Each line below that contains the word "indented" must be copied.

----- Source data -----

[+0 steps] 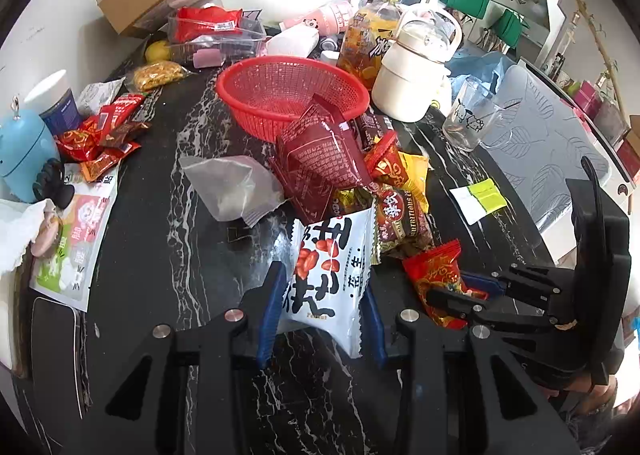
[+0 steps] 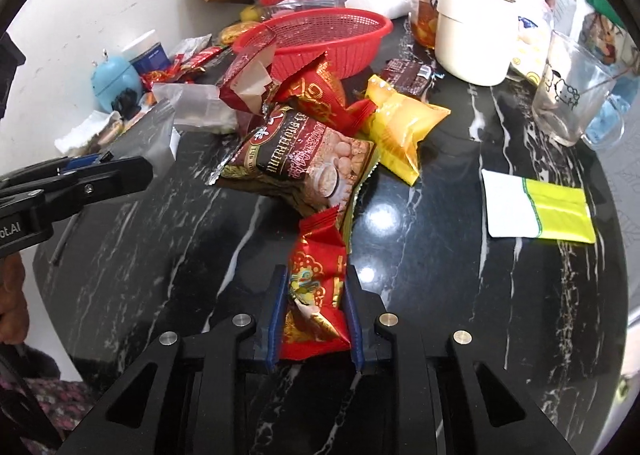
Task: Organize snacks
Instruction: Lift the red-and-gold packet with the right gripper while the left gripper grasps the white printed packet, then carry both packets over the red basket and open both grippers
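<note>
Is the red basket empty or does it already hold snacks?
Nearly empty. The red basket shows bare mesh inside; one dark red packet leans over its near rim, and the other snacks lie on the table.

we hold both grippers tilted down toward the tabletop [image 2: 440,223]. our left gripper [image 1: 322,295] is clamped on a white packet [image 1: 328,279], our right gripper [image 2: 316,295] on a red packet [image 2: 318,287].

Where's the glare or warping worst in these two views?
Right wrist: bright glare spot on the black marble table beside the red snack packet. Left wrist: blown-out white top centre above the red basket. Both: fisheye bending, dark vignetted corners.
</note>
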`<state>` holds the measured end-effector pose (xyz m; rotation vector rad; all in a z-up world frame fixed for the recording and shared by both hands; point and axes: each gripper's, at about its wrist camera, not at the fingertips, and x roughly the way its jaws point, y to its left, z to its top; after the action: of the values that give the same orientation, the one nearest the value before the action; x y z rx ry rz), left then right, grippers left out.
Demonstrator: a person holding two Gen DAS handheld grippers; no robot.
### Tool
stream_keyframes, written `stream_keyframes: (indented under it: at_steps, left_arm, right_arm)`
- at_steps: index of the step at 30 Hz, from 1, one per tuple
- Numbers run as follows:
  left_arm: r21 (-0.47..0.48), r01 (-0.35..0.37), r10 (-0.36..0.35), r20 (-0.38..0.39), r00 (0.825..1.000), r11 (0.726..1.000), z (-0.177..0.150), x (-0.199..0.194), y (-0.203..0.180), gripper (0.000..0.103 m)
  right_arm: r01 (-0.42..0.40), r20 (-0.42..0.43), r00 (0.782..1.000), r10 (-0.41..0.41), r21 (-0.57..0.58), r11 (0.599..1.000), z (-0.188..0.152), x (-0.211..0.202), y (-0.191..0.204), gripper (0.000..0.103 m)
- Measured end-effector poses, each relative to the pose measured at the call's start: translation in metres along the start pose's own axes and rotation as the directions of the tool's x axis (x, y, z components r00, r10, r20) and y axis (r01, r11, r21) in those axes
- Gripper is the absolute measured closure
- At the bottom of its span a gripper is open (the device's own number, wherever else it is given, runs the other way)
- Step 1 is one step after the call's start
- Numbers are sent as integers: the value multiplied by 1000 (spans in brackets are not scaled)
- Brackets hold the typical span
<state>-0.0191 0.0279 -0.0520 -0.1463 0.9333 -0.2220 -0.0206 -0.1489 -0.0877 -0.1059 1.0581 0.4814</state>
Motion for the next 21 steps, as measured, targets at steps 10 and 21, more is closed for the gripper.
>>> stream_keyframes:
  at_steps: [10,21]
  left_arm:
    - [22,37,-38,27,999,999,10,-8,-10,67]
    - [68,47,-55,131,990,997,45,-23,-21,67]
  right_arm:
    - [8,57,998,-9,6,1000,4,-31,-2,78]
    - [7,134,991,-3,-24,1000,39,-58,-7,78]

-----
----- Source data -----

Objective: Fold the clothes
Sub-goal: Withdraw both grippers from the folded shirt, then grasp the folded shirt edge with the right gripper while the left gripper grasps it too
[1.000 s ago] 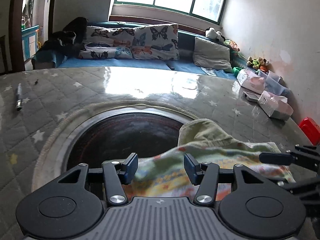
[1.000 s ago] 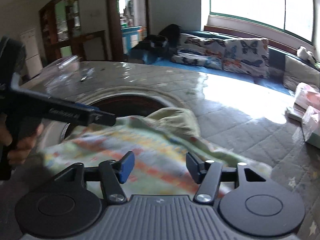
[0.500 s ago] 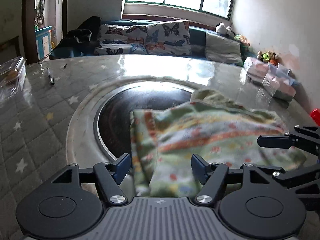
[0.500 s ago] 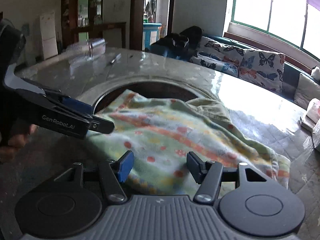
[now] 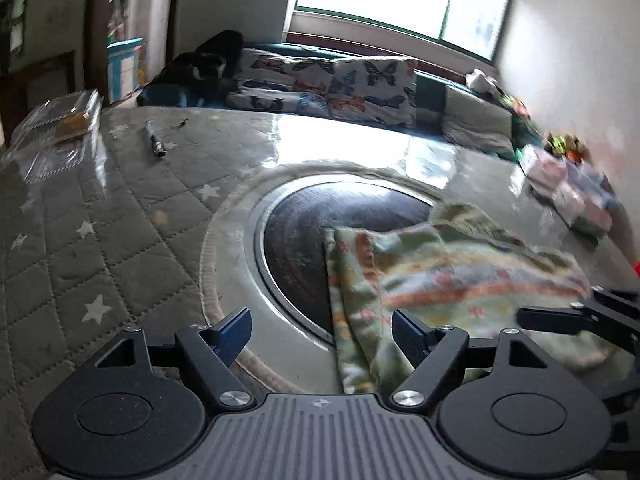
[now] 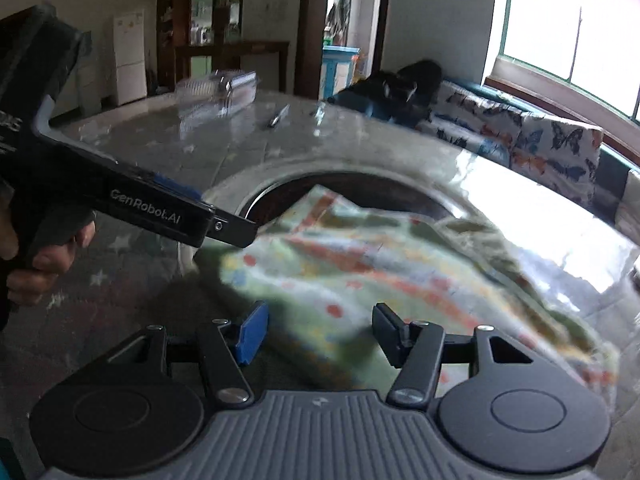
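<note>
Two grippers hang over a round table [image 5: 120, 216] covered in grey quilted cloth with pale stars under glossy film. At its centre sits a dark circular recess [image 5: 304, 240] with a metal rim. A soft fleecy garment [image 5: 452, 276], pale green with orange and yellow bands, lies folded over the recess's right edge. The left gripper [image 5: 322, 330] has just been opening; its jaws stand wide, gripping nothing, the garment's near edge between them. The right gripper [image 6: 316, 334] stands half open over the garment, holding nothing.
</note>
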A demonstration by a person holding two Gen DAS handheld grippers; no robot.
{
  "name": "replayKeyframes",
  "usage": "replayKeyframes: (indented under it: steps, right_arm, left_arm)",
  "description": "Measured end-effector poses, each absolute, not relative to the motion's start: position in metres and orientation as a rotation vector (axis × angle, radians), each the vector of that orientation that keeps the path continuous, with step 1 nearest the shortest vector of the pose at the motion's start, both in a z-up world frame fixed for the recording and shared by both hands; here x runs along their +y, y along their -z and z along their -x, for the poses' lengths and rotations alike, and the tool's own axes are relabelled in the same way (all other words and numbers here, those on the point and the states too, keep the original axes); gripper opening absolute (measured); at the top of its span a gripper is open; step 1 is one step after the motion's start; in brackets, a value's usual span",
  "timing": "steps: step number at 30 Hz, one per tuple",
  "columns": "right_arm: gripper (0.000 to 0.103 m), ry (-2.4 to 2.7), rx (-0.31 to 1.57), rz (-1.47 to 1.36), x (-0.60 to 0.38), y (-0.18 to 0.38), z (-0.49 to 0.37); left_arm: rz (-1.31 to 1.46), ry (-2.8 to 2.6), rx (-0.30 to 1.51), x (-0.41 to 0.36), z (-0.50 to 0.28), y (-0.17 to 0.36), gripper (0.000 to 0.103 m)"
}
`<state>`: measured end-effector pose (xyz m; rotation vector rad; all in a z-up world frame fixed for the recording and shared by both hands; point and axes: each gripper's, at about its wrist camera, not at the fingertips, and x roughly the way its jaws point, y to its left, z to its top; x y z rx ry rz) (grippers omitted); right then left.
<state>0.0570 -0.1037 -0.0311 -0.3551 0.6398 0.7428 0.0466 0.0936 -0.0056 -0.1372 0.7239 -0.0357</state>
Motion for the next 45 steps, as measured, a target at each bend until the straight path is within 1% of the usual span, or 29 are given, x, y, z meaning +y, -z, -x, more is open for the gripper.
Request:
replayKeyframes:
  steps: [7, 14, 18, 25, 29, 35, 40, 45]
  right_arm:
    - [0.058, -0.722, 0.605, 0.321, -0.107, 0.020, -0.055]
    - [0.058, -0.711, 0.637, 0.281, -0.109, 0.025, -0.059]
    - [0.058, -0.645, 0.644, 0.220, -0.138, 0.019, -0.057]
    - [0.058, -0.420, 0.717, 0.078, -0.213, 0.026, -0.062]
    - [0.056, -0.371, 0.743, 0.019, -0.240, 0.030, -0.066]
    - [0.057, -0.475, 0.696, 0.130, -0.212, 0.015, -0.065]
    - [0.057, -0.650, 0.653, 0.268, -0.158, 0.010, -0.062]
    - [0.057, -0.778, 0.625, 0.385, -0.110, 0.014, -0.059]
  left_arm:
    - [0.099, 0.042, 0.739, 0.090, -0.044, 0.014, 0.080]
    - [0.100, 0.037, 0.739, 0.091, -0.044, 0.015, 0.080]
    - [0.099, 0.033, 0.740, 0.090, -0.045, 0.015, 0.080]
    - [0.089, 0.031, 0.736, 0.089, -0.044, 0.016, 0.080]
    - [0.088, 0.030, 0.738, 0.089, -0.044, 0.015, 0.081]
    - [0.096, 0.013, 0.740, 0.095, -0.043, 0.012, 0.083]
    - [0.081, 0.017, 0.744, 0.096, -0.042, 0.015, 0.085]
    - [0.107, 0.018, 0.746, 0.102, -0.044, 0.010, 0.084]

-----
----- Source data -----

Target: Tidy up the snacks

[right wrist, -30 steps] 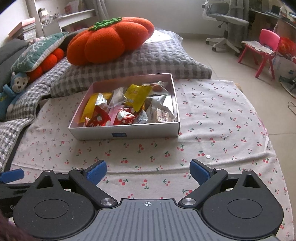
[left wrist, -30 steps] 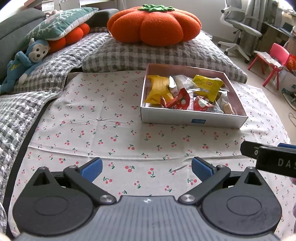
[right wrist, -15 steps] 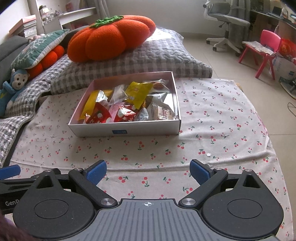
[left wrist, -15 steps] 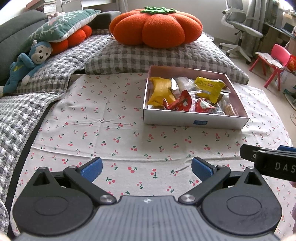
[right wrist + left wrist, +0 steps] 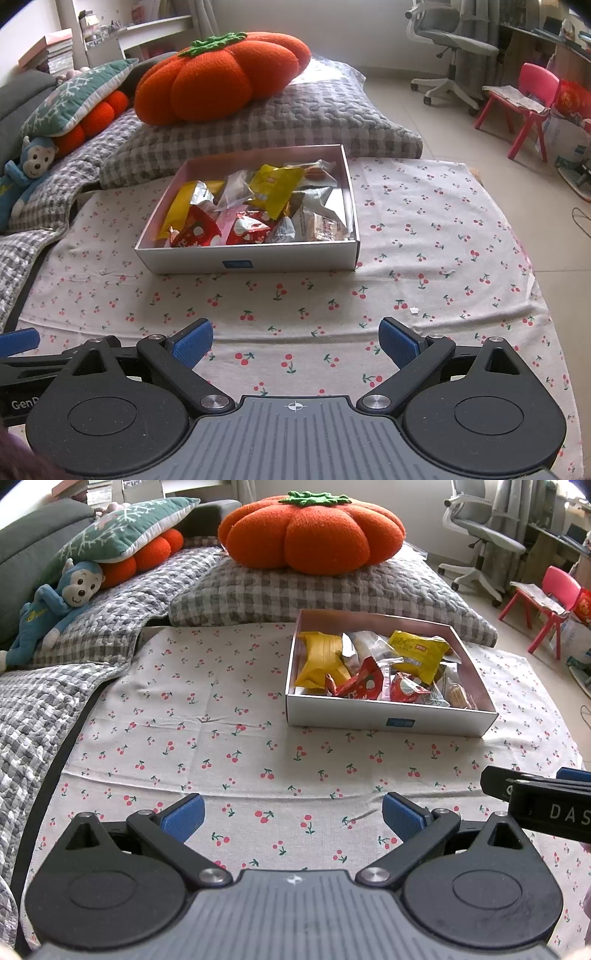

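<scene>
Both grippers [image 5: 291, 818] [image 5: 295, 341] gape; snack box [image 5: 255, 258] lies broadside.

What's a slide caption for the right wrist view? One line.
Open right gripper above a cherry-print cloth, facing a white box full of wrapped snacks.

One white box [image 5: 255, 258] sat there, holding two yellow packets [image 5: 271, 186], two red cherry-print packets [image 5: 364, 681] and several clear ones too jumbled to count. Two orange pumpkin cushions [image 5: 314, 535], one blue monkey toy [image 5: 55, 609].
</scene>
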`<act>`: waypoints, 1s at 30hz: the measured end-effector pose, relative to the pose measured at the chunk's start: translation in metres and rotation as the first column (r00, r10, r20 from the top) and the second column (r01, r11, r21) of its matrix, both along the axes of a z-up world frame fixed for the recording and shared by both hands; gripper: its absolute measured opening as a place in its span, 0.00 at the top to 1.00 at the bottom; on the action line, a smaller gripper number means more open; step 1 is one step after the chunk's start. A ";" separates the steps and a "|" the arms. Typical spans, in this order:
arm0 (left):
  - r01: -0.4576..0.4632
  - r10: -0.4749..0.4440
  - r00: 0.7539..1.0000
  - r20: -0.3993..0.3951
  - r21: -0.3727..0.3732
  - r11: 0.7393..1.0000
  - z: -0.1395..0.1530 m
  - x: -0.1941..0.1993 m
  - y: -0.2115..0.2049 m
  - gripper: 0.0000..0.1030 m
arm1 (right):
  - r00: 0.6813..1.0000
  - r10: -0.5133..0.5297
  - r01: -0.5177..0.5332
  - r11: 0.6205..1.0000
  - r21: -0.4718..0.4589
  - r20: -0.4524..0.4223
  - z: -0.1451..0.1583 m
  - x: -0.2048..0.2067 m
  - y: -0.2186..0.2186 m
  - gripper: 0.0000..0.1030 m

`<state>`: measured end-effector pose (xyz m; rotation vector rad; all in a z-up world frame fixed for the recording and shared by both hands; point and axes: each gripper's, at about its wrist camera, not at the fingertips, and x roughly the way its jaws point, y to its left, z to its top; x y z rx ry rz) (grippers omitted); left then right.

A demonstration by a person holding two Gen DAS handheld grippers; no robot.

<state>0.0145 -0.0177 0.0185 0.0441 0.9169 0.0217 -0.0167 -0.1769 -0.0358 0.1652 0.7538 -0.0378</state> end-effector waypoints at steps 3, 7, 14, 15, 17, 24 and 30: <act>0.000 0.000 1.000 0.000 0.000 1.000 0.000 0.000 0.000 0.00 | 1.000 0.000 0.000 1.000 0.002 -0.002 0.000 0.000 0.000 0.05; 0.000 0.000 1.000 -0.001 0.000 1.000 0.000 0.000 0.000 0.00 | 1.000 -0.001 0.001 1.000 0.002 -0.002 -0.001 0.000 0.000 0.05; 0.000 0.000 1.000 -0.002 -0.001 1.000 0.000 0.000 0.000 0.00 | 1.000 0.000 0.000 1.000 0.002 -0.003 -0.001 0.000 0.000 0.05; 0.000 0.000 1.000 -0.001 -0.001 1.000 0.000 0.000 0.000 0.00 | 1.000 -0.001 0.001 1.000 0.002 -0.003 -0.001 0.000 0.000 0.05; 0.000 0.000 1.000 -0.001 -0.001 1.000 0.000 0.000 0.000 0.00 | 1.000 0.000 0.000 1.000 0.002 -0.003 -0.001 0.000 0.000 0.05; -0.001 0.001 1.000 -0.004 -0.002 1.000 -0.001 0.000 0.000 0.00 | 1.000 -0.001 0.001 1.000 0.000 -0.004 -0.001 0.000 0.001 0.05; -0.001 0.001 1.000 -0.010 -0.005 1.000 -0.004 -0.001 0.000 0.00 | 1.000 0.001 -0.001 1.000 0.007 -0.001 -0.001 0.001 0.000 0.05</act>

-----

◆ Exercise answer ◆
stream_keyframes, written `stream_keyframes: (indented under it: at_steps, left_arm, right_arm)`
  "usage": "replayKeyframes: (indented under it: steps, right_arm, left_arm)",

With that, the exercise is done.